Many flowering plants have fleshy fruits that are dispersed by animals, especially by frugivorous birds and mammals. Working with a former Yale graduate student, Miranda Sinnott-Armstrong, Michael Donoghue discovered patterns in the geographic distribution of the colors and sizes of fleshy fruits and related these to their dispersal agents and other factors. They focused special attention on fruit evolution in the flowering plant clade Viburnum. Here they documented the parallel evolution of two specialized fruit syndromes that differ in fruit color, water content, and nutritional chemistry. They also uncovered a specialized lipid-based structural mechanism for the production of a metallic blue color. Michael Donoghue will discuss these differences in Viburnum fruits in relation to their dispersal
Michael Donoghue joined Yale in 2000 as the G. Evelyn Hutchinson Professor of Ecology and Evolutionary Biology.

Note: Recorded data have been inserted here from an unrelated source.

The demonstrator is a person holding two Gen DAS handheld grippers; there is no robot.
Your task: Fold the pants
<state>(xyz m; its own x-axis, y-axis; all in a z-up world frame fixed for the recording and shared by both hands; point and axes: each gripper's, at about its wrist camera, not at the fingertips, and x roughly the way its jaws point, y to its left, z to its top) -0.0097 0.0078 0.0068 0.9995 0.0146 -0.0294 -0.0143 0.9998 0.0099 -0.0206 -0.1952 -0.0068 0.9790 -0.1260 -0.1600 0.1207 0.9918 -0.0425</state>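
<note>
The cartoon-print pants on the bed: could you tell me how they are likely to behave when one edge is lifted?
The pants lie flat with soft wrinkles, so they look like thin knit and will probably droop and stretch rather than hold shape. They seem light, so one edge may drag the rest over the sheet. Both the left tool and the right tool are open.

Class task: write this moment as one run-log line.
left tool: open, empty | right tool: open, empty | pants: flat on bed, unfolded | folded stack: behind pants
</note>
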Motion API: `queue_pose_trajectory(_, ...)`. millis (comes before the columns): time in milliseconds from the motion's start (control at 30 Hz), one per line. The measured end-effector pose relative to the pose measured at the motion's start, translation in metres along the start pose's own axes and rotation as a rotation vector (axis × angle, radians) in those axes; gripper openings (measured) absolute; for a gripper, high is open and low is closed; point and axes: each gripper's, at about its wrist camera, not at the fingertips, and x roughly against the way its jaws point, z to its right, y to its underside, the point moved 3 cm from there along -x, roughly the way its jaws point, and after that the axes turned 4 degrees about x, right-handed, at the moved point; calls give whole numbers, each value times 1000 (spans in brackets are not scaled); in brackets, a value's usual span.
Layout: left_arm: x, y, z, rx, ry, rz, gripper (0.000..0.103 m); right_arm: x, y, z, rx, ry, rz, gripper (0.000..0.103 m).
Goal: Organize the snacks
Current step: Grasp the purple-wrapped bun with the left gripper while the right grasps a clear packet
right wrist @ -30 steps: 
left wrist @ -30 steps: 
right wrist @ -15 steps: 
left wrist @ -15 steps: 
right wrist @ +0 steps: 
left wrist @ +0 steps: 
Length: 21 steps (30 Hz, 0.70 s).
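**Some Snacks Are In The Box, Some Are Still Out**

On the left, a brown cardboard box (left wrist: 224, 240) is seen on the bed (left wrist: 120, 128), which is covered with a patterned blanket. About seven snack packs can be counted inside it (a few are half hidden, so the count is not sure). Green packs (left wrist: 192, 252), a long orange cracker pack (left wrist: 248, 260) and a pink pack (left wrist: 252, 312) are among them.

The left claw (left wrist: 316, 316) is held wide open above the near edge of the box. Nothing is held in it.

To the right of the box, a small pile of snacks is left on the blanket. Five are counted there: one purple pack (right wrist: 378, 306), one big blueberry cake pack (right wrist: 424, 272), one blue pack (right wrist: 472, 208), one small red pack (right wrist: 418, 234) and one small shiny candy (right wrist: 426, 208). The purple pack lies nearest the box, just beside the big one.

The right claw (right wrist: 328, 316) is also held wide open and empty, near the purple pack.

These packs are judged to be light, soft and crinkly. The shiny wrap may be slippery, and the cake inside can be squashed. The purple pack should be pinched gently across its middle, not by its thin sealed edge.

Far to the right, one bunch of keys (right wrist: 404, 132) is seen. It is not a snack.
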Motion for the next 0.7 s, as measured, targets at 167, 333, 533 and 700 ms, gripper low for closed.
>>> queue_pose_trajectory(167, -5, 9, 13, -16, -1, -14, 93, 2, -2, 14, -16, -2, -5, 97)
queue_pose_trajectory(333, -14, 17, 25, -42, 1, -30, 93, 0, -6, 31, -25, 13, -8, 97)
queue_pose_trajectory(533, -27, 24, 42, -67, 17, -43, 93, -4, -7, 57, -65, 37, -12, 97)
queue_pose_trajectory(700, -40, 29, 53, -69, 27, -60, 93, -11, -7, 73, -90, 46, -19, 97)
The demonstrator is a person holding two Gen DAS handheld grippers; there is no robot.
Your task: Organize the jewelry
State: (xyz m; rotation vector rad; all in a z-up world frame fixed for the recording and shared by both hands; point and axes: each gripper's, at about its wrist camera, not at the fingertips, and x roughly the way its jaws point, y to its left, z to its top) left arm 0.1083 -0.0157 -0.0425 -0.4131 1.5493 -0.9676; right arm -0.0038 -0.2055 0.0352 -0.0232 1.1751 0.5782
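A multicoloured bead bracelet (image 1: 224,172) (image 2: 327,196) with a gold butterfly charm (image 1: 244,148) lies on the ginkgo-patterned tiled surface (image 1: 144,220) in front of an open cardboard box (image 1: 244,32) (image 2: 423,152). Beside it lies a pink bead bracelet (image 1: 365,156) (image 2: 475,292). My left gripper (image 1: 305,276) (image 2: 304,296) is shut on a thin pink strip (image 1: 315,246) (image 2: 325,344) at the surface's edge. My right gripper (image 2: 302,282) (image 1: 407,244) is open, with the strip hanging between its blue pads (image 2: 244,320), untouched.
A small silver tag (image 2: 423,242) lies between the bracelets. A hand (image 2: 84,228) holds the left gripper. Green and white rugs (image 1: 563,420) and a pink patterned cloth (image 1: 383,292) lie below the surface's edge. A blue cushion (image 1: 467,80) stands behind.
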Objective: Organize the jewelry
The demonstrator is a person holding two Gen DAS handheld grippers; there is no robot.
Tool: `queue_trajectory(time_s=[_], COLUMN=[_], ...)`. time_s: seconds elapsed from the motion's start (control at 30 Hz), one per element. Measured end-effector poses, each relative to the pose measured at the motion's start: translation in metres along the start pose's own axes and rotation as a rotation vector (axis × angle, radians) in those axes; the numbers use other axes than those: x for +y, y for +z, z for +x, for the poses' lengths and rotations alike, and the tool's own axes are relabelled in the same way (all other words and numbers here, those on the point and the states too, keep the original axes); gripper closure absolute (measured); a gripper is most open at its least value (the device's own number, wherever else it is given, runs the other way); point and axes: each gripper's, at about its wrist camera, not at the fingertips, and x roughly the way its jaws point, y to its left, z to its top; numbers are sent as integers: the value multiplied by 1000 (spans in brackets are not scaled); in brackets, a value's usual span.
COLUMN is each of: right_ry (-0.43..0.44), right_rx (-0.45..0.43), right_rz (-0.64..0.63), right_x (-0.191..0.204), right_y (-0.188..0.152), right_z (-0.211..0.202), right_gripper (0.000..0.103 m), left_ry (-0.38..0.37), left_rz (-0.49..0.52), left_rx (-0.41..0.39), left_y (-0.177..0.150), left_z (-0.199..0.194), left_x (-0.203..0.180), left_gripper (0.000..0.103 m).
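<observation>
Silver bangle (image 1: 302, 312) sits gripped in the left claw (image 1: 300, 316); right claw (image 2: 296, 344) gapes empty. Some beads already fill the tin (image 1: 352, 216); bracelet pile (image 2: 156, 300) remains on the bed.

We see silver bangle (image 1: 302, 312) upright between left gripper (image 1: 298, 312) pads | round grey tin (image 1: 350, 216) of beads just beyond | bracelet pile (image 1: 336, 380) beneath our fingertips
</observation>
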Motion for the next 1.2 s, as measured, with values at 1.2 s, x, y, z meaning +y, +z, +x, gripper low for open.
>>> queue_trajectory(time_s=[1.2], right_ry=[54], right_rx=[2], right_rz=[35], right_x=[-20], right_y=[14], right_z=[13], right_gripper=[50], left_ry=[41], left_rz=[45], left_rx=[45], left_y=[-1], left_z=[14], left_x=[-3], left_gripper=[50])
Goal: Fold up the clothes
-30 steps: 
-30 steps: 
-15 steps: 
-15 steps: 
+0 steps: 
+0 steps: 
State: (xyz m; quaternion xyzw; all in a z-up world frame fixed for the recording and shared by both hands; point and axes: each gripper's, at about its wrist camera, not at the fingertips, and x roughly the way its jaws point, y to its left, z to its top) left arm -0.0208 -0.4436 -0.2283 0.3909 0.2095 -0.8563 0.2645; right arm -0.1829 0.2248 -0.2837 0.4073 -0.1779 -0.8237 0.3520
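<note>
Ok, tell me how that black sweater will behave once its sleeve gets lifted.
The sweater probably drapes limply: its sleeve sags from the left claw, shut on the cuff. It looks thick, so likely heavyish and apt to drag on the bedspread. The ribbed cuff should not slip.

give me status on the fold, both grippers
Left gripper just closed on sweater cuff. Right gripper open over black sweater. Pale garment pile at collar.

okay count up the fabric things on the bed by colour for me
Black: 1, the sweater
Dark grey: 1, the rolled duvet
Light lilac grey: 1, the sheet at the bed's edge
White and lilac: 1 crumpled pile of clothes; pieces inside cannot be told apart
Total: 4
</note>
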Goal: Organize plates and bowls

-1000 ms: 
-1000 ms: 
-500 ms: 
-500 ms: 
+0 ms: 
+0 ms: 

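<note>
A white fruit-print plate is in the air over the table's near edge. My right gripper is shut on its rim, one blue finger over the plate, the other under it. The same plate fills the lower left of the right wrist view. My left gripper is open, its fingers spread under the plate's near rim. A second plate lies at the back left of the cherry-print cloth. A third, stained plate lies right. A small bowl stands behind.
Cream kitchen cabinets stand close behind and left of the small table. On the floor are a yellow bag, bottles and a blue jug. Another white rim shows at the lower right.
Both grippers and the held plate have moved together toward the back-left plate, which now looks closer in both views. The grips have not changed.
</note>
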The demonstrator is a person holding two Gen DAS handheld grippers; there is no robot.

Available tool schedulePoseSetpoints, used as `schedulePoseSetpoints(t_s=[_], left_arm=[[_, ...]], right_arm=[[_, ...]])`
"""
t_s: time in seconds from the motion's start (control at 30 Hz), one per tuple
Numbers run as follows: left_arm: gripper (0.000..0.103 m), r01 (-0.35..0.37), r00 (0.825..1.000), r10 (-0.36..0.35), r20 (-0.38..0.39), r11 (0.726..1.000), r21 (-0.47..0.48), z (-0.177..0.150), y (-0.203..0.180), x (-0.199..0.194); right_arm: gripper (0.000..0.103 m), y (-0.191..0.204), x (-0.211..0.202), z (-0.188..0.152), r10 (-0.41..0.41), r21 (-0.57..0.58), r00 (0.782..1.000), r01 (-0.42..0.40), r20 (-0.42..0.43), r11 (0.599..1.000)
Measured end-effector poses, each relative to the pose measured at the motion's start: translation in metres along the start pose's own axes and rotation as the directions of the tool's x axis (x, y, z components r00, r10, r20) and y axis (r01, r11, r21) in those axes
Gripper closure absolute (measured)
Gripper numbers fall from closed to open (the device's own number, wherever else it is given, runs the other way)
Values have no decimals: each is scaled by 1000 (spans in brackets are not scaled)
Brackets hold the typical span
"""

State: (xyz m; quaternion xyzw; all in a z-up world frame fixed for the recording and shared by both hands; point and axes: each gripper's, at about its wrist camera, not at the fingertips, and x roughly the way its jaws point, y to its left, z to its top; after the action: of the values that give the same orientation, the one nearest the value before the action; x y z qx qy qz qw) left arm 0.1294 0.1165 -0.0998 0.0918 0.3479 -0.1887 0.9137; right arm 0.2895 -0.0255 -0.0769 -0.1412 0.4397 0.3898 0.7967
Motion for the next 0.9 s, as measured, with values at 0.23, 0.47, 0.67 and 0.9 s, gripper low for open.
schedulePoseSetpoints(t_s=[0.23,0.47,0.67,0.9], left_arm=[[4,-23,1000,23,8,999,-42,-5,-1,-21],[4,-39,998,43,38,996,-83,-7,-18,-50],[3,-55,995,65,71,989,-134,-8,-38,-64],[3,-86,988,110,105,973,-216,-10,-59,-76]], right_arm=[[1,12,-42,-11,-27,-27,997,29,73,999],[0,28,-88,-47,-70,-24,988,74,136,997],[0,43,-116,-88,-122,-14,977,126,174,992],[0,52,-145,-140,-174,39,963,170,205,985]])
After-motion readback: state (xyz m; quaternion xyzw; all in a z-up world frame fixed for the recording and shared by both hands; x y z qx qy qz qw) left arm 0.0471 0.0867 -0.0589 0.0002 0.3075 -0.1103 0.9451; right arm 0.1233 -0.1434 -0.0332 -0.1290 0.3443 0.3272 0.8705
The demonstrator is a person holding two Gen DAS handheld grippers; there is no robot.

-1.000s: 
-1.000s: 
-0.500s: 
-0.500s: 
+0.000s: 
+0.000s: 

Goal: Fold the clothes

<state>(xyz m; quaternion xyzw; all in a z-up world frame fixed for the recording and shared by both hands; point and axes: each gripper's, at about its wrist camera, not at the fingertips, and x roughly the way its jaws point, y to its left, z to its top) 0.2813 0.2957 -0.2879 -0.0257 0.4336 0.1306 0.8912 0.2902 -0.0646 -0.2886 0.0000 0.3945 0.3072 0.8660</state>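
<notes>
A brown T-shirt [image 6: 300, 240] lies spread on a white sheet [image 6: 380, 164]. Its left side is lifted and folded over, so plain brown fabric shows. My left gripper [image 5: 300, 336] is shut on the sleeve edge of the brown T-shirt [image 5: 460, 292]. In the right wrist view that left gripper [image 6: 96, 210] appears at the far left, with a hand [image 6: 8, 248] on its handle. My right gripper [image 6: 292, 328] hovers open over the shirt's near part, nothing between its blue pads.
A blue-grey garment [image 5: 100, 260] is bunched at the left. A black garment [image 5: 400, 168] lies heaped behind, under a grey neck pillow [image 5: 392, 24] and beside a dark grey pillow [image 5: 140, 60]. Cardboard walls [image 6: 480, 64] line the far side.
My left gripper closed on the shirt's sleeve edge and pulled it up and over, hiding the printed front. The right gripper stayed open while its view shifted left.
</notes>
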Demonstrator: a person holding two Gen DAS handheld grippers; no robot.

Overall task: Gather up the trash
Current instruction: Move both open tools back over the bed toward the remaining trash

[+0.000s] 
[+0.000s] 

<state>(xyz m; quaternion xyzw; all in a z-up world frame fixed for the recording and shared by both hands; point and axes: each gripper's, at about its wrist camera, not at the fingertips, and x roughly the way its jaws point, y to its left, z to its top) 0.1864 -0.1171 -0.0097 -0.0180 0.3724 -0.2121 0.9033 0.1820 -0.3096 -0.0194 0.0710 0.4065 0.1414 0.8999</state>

He served as chair of the Ecology and Evolutionary Biology Department in 2001–02, and as the director of the Peabody Museum of Natural History from 2003-08. From 2008–10 he served as Yale’s inaugural vice president for West Campus Planning and Program Development, and in 2011 he was named Sterling Professor of Ecology and Evolutionary Biology. He served as director of Yale’s Marsh Botanical Garden from 2015–2018, and as director of the Yale Institute for Biospheric Studies from 2019–2021. Until his retirement in 2022, he served as the curator of botany and the curator of paleobotany in the Peabody Museum of Natural History.
Donoghue earned his undergraduate degree from Michigan State University (1976) and his Ph.D. in Biology from Harvard University (1982). He served on the faculty of San Diego State University (1982–85), the University of Arizona (1985–92), and Harvard University (1992–2000), where he was the director of the Harvard University Herbaria from 1995–99. He is a fellow of the American Association for the Advancement of Science (1997), a member of the National Academy of Sciences (2005), and a fellow of the American Academy of Arts and Sciences (2008). His research concerns the diversity and evolutionary history of plants and connections between phylogeny, biogeography, and ecology. He has been active in movements to reconstruct the tree of life and to link evolution to ecology and biodiversity conservation. He has published over 290 scientific papers, two books, and mentored over 50 postdoctoral associates and graduate students.
Donoghue is continuing his research as a research professor at Yale. He currently resides in Tucson, Arizona, where he is an adjunct professor in the Department of Ecology and Evolutionary Biology at the University of Arizona.